COLLECTED DATA →
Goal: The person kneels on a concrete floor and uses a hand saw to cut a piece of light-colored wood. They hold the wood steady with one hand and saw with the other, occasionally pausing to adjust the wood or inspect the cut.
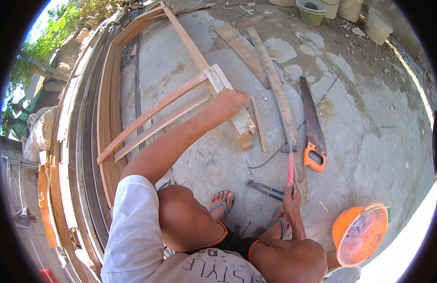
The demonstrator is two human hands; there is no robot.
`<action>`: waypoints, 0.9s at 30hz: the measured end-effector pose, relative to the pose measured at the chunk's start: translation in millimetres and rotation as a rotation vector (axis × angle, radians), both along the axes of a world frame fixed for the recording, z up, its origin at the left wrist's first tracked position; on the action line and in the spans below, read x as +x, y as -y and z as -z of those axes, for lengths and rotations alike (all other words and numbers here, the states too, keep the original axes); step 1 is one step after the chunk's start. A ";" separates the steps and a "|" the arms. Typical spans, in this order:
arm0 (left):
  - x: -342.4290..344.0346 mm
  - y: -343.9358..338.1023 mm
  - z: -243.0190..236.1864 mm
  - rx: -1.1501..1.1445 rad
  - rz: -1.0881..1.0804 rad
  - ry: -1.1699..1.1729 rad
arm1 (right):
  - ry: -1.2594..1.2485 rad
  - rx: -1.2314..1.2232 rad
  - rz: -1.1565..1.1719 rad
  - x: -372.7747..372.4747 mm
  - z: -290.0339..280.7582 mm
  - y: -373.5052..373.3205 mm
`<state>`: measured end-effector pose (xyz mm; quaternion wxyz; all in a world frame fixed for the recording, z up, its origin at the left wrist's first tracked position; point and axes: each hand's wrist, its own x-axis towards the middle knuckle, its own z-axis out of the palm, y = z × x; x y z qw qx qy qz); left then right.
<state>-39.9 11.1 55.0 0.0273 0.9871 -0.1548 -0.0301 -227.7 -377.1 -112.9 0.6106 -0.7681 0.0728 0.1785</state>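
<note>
My left hand (230, 103), fingers curled, is at the pale block (217, 78) on the wooden frame's near corner; whether it grips the wood or something small is hidden. My right hand (291, 196) grips the pink handle of a hammer (290, 167), whose dark head lies over a long weathered board (272, 80). A handsaw (309, 118) with an orange handle lies right of that board. A thin wooden strip (259, 127) lies beside the frame corner. Pincers (266, 191) lie on the concrete between my feet and the hammer.
An orange bucket (345, 240) sits at lower right. The large wooden frame (185, 35) and stacked planks (77, 155) run along the left. A wide board (242, 52) lies ahead; a green bucket (312, 15) and pale containers (378, 29) stand at the back right.
</note>
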 end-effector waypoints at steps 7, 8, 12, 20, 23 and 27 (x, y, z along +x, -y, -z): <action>17.3 5.6 27.1 -0.041 0.041 0.172 | -0.153 0.028 -0.057 -3.2 -1.6 3.7; 31.9 22.8 8.3 -0.182 0.025 0.045 | -0.187 0.014 -0.032 -2.7 1.4 8.9; 57.6 24.8 13.3 -0.282 -0.047 -0.212 | -0.248 -0.009 -0.076 -7.8 5.1 6.3; 80.9 41.8 24.8 -0.127 -0.325 -0.553 | -0.287 -0.065 -0.103 -11.9 12.9 12.0; 80.3 41.9 33.9 -0.059 -0.307 -0.476 | -0.307 -0.037 -0.099 -15.5 24.5 10.2; 83.3 40.0 39.8 -0.026 -0.323 -0.420 | -0.327 -0.038 -0.106 -9.5 19.3 1.7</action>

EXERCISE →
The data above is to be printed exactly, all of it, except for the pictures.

RESPONSE BELOW →
Goal: The person kneels on a concrete floor and uses a hand saw to cut a piece of light-colored wood. They hold the wood steady with one hand and saw with the other, occasionally pausing to adjust the wood or inspect the cut.
The demonstrator is two human hands; there is no robot.
`<action>`: waypoints, 0.9s at 30hz: the measured end-effector pose, relative to the pose measured at the chunk's start: translation in millimetres and rotation as a rotation vector (axis × angle, radians), both along the axes of a world frame fixed for the recording, z up, its origin at the left wrist's first tracked position; on the action line and in the spans below, read x as +x, y as -y and z as -z of those axes, for lengths and rotations alike (all other words and numbers here, the states too, keep the original axes); step 1 is one step after the chunk's start. A ";" separates the steps and a "|" the arms. Typical spans, in this order:
arm0 (left):
  - x: -342.4290..344.0346 mm
  - y: -343.9358..338.1023 mm
  - z: -243.0190..236.1864 mm
  - rx: -1.1501..1.1445 rad
  - rz: -1.0881..1.0804 rad
  - ry: -1.1699..1.1729 rad
arm1 (right):
  - ry: -1.2594..1.2485 rad
  - rx: -1.2314..1.2232 rad
  - rz: -1.1565..1.1719 rad
  - x: -372.7747..372.4747 mm
  - z: -290.0339..280.7582 mm
  - y: -373.5052..373.3205 mm
`<state>`: measured end-effector pose (xyz mm; quaternion wxyz; all in a world frame fixed for the recording, z up, its origin at the left wrist's first tracked position; point and axes: each hand's wrist, its own x-axis towards the middle knuckle, its own z-axis out of the palm, y = z × x; x y z qw qx qy qz); left then right.
<state>-39.9 11.1 55.0 0.0273 0.9871 -0.1548 -0.0301 -227.7 -377.1 -112.9 0.6106 -0.7681 0.0728 0.1785</state>
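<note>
My left hand (230, 103), fingers curled, is at the pale block (217, 78) on the wooden frame's near corner; whether it grips the wood or something small is hidden. My right hand (291, 196) grips the pink handle of a hammer (290, 167), whose dark head lies over a long weathered board (272, 80). A handsaw (309, 118) with an orange handle lies right of that board. A thin wooden strip (259, 127) lies beside the frame corner. Pincers (266, 191) lie on the concrete between my feet and the hammer.
An orange bucket (345, 240) sits at lower right. The large wooden frame (185, 35) and stacked planks (77, 155) run along the left. A wide board (242, 52) lies ahead; a green bucket (312, 15) and pale containers (378, 29) stand at the back right.
</note>
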 end-effector waypoints at steps 7, 8, 12, 20, 23 and 27 (x, y, z along +x, -y, -z): <action>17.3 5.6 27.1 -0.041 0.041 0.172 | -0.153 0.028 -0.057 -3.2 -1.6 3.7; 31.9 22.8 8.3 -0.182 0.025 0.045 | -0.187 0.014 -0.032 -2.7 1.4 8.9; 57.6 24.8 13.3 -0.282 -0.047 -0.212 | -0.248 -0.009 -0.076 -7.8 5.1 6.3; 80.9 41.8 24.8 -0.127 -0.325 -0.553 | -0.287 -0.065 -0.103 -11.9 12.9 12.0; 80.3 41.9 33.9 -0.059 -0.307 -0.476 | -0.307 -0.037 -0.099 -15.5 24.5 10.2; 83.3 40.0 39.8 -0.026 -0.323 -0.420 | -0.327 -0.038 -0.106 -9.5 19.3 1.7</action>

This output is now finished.